Well, what a first half term of this academic year we have had! In some ways it has felt just like every other start to the year; new children in crisp uniforms; the hustle and bustle of settling in to new routines; darkening nights and wet play times but of course in so many other ways it has been vastly different.
For those not within schools, it may be hard to imagine the lengthy risk assessments and strict rules and routines which are needed to keep our children and staff safe. We have new routines of handwashing; learning resources, previously taken for granted, following quarantine procedures and children and adults in bubbles which cannot mix. In fact, in most schools, the only chance children will have to see other classes is if they have a weekly ‘Zoom’ collective worship or assembly.
It must be said that the children have responded brilliantly and have taken all of this in their stride and that the parents are delighted to have their children back in school but it is the staff this has really taken its toll on.
Alongside the added workload of remote planning for children who are isolating and the responsibility of following a specific and detailed risk assessment they have their own personal anxieties about staying well and safe in themselves and for their families.

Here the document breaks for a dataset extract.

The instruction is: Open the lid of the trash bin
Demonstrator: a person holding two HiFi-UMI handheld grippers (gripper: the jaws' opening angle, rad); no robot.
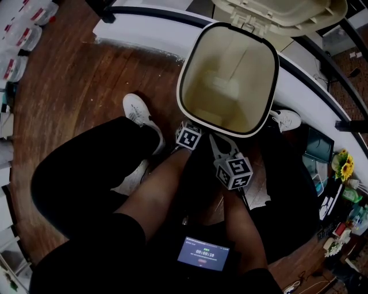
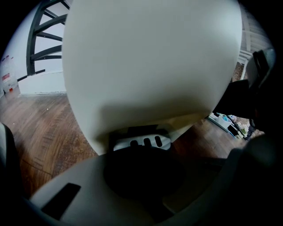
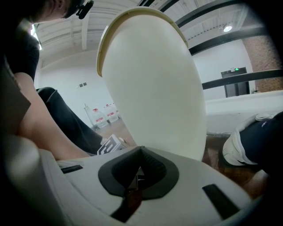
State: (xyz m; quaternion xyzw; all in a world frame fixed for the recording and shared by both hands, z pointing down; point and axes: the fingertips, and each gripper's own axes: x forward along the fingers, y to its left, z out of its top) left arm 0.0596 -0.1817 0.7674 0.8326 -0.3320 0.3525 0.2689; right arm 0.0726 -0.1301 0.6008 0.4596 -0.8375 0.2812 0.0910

It is a great sadness that one of the criteria of the risk assessment is for no large gatherings which means that daily collective worship, which is the heartbeat of a school community has to happen in such a different way.
There is something special about coming together in one place to listen, sing, learn and reflect. As we read the instruction in Hebrews 10: 24-25, ‘and let us consider how to stir up one another to love and good works, not neglecting to meet together..’, it is not hard to understand the importance of the meeting together in strengthening and supporting each other and just like the Church, where corporate worship has had to change, so too has our collective worship. Individual bubbles hold their own worship, but not meeting daily as a school community to strengthen, challenge and support each other is something we all miss and look forward to returning to one day.
As we look ahead to how education will adapt and change in this strange time, I invite you to pray with us: pray for our schools; pray for the families, the children and the staff. Pray for leaders and Governors. Pray that as the heart beats differently the health and wellbeing of the school community will be strengthened.